A form of risk-taking, gambling involves wagering something of value on an event that is determined at least in part by chance with the intention of winning a prize. This includes activities that involve some degree of skill, such as playing cards, or even knowledge about horses and jockeys in horse races, which may improve one’s chances of winning. Gambling occurs in a variety of settings, including casinos and racetracks, gas stations, churches, restaurants, and on the Internet. While most people have gambled at some time in their lives, many develop an addiction to gambling that can strain relationships, interfere with work, and lead to financial disaster.

Some people may be able to control their urges to gamble with family therapy and other types of psychotherapy, but others may need help in stopping or reducing gambling.

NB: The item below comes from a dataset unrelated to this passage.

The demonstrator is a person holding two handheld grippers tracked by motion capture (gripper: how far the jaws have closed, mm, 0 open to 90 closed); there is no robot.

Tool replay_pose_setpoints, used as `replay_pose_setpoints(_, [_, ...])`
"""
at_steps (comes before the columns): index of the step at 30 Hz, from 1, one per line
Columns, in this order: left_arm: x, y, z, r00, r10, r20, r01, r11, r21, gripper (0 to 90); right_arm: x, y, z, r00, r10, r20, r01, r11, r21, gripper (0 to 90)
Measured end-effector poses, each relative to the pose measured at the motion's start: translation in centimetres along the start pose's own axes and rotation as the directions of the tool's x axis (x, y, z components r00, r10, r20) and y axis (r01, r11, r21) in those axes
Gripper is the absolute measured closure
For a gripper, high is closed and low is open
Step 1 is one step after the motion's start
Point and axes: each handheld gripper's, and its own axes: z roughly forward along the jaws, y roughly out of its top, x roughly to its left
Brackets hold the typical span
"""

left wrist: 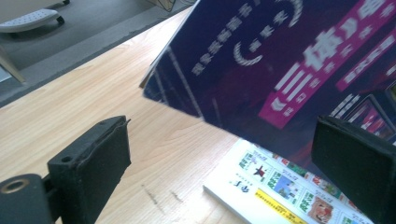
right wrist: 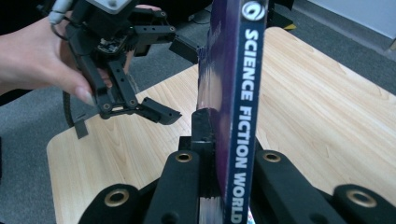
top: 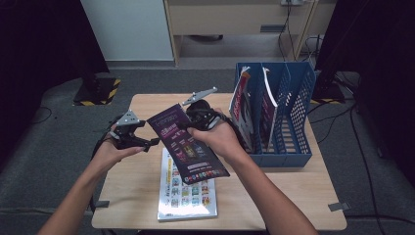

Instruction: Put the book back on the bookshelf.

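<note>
Gripping the purple magazine (top: 188, 144) by its spine, the right tongs (top: 195, 120) are clamped tight on it, holding it tilted in the air above the tabletop (top: 137, 196). In the right gripper view the spine (right wrist: 243, 107) stands upright between the black jaws. Left tongs (top: 147, 142) are spread wide just off the magazine's near-left edge, nothing between them; in the left gripper view the cover's corner (left wrist: 144, 88) hangs over bare wood with clear air below. Under the raised magazine a second, pale magazine (top: 188, 193) lies flat, its near edge close to the tabletop's front rim. Over to the right, the blue file rack (top: 288, 112) stands with two magazines (top: 242, 110) upright in its left slots, and open slots to the right.
</note>
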Motion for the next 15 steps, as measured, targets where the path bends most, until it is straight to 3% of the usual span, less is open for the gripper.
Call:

Several treatments are available, including cognitive behavioral therapy and psychodynamic therapy, and some types of group therapy can be helpful as well. Some patients also benefit from medication.

Research has shown that a variety of factors can contribute to gambling disorders, including genetics and trauma. Symptoms can begin in childhood, adolescence, or adulthood and can affect men and women equally. In some cases, gambling disorder is triggered by mood disorders such as depression or anxiety. It can also be exacerbated by stress, alcohol or drug abuse, and other addictions.

People gamble for a variety of reasons, including the excitement of winning money and the potential for socializing with friends. Gambling can also be a source of dissociation, which is when a person loses touch with reality and experiences altered or detached states. This can occur with some games, such as slot machines, which can create a trance-like state in which players become disconnected from their environment and daydream.

If a loved one has a gambling problem, it’s important to get them help and support. Seek out support groups, such as Gamblers Anonymous, and try to spend more time with non-gambling friends. It’s also a good idea to seek treatment for any mood disorders that could trigger or make the symptoms worse, such as depression, stress, and anxiety.

If you find yourself arguing with your loved one about gambling or spending more than you can afford to lose, consider taking over managing the household finances for a period of time, but be sure to take steps to prevent relapse. It’s also a good idea for family members to seek therapy and attend family counseling and/or marriage or credit counseling, which can help repair the relationship and lay the foundation for regaining control over finances. There are also self-help tips for battling gambling addictions, such as exercising, avoiding foods that increase cravings, and attending support meetings. Many states have national and local gambling helplines and other assistance, such as debt advice, to help people struggling with problem gambling.